Task to carry out
Whenever the word "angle" shows up in a line of the data, copy that line.

Dataset entries
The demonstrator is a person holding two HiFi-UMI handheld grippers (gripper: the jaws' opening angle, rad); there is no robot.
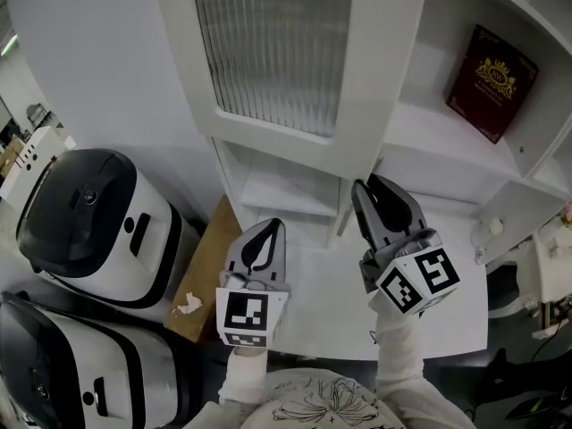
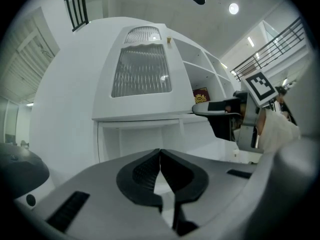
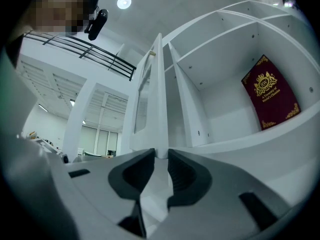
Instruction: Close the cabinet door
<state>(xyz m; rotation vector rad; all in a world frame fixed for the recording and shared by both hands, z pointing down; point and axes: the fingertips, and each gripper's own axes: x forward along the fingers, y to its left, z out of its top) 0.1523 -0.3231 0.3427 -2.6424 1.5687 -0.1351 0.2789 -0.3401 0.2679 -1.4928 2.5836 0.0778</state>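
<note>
So the head view is showing the whole layout: the cabinet door (image 1: 268,43), ribbed glass panel and all, is hanging wide open at 12 o'clock. The right gripper (image 1: 362,186) is reaching up to its lower corner, just right of center. Only the right gripper view is telling you the grip, though. The jaws are sitting a sliver apart with the door's thin edge filling the gap, so it's looking like they're pinching it. The left gripper (image 1: 275,223) is hovering lower, around 6 o'clock, and its own view is showing the jaws pressed together on nothing. A dark red book (image 1: 492,83) is leaning in an open shelf at 2 o'clock. Both grippers are hanging over a white counter (image 1: 331,302). A brown board (image 1: 210,266) with a scrap of crumpled paper (image 1: 188,307) on it is lying at 8 o'clock. Two black and white cookers (image 1: 89,226) are sitting beyond it at 9 o'clock, and the lower one is getting cut off by the frame. The gripper views are adding the room, which the head view isn't catching: a high ceiling with a round light (image 3: 124,2) and a dark railing (image 3: 80,46) running along an upper level. The hinge side of the door is hard to make out.
</note>
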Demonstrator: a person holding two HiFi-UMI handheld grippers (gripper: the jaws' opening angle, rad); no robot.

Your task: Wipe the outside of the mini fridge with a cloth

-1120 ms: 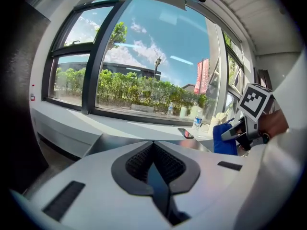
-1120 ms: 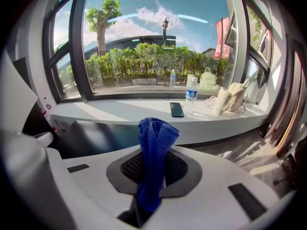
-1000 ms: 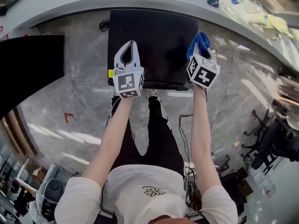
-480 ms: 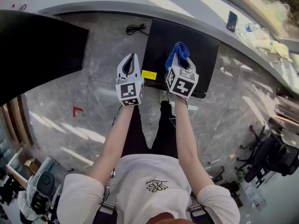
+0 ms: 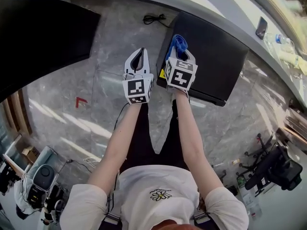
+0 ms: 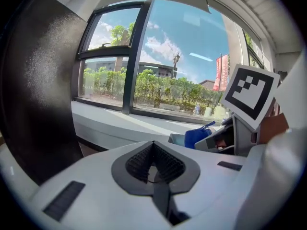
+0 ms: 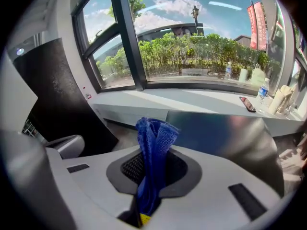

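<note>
Blue cloth (image 5: 180, 43) in right hand-held gripper (image 5: 179, 52) — now at left edge of mini fridge (image 5: 216, 56); left hand-held gripper (image 5: 139, 56) closed

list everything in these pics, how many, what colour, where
mini fridge: one, black, on the floor below the sill
cloth: one, blue, clamped in the right gripper, over the fridge's left edge
label: one, yellow, fridge's near left corner
large unit: one, black, upper left
cable: one, black, coiled on the floor beside the fridge
phone: one, dark, on the sill
bottle: one, clear, on the sill
floor mark: one, red, left
left gripper: white, shut, empty
right gripper: white, shut on the cloth
</note>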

Solution to the problem
The demonstrator is a person holding two HiFi-UMI handheld grippers (gripper: the jaws' opening angle, rad); there is no robot.
Demonstrator: a person holding two HiFi-UMI handheld grippers (gripper: the jaws' opening angle, rad); no robot.

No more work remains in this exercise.